Rail characteristics
- No. of tracks: One
- Track gauge: 4 ft 8+1⁄2 in (1,435 mm) standard gauge

History
- Construction end: December 1909
- Opened: December 1910
- Collapsed: 1987 (demolished)

New South Wales Heritage Register
- Official name: Gulgong railway bridge over Wialdra Creek
- Type: State heritage (built)
- Designated: 2 April 1999
- Reference no.: 1038
- Type: Railway Bridge/Viaduct
- Category: Transport – Rail

Location

= Wyaldra Creek railway bridge, Gulgong =

The Wyaldra Creek railway bridge is a heritage-listed former railway bridge that carried the Gwabegar railway line across the Wyaldra Creek at Gulgong, in the Mid-Western Regional Council local government area of New South Wales, Australia. The property was owned by Transport Asset Holding Entity, an agency of the Government of New South Wales. It was added to the New South Wales State Heritage Register on 2 April 1999.

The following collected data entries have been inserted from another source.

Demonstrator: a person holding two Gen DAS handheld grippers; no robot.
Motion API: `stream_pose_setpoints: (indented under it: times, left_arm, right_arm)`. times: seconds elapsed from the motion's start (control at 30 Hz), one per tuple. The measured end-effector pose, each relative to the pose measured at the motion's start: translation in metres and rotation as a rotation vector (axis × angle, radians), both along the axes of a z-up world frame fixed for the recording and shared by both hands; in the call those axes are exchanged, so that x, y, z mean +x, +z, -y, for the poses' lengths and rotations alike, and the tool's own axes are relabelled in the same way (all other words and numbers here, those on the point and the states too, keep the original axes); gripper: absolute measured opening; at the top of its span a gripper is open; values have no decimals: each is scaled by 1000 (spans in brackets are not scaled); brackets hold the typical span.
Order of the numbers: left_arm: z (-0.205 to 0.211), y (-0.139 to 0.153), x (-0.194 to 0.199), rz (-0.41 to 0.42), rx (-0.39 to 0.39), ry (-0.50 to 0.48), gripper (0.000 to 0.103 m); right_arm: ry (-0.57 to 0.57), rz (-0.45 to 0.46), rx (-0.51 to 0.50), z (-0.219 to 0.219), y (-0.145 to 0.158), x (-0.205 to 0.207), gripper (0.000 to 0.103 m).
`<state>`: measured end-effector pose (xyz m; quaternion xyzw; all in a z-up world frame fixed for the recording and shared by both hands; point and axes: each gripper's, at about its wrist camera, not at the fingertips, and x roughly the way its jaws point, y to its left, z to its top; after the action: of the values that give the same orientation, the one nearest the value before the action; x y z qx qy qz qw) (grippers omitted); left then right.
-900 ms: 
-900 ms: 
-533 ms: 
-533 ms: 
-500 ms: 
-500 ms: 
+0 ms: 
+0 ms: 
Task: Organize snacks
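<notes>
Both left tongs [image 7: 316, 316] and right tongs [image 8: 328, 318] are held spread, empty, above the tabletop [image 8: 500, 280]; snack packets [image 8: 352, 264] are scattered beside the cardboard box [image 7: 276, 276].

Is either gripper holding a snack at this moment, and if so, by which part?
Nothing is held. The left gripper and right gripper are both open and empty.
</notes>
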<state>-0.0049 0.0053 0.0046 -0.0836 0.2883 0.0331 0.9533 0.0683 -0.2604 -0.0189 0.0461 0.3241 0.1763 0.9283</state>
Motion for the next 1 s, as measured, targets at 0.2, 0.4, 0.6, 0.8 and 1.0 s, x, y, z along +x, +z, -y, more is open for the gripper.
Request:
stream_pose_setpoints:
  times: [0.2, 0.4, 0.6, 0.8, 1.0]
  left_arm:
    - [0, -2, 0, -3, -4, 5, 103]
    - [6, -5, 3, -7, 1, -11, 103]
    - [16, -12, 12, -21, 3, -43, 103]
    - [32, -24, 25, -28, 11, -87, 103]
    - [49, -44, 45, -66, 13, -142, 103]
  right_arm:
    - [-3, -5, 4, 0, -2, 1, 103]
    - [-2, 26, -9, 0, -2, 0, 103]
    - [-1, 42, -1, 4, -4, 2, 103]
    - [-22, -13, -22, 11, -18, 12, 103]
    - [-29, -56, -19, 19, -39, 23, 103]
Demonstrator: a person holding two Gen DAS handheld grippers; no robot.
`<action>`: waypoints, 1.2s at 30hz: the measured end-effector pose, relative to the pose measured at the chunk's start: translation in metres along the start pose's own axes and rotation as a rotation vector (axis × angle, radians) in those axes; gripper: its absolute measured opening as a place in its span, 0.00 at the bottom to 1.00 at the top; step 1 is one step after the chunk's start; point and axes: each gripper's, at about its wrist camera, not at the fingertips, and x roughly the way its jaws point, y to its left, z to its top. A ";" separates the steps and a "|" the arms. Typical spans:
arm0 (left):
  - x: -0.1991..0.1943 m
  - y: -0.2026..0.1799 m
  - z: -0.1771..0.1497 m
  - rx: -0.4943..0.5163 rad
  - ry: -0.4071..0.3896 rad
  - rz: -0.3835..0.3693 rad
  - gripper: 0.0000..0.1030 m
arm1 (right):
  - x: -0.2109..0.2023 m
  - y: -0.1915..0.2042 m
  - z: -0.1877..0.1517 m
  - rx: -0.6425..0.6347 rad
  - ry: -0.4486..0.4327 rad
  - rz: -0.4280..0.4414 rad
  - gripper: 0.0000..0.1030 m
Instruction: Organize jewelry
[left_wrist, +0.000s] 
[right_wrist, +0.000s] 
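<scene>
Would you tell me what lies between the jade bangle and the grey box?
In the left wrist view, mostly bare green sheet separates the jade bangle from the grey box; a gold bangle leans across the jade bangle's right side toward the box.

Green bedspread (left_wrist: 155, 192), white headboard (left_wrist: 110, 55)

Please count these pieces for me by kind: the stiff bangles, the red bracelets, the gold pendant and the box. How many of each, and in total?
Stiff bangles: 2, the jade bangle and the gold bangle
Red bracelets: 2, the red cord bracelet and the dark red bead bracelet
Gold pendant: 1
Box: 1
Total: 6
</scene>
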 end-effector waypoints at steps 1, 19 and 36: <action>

The bridge was demolished in 1987.

== History ==

The bridge was built in 1909 as part of the extension of the railway from Gulgong to Dunedoo. The construction of the bridge was reported to be the main challenge for the contractors building the extension. Numerous difficulties were experienced sinking the bridge cylinders "through the drift sand to a very hard and uneven basalt at the bottom of the creek", and progress was slow, but it was completed by December 1909. The Dunedoo extension was formally opened in December 1910.

== Description ==
The bridge carried a single-track railway on an open deck (with transomes). It spans were 4.3 m, 7.3 m, three at 12.2 m, 7.3 m and 4.3 m. The four shorter approach spans were timber girders. The three 12.2 m spans were timber trusses of the Howe-type with timber compression diagonals, vertical tension rods and six bays. The piers were timber on concrete bases; at least some of the piers were sheeted.

The bridge was demolished in 1987.

== Heritage listing ==
The Wyaldra Creek railway bridge was listed on the New South Wales State Heritage Register on 2 April 1999.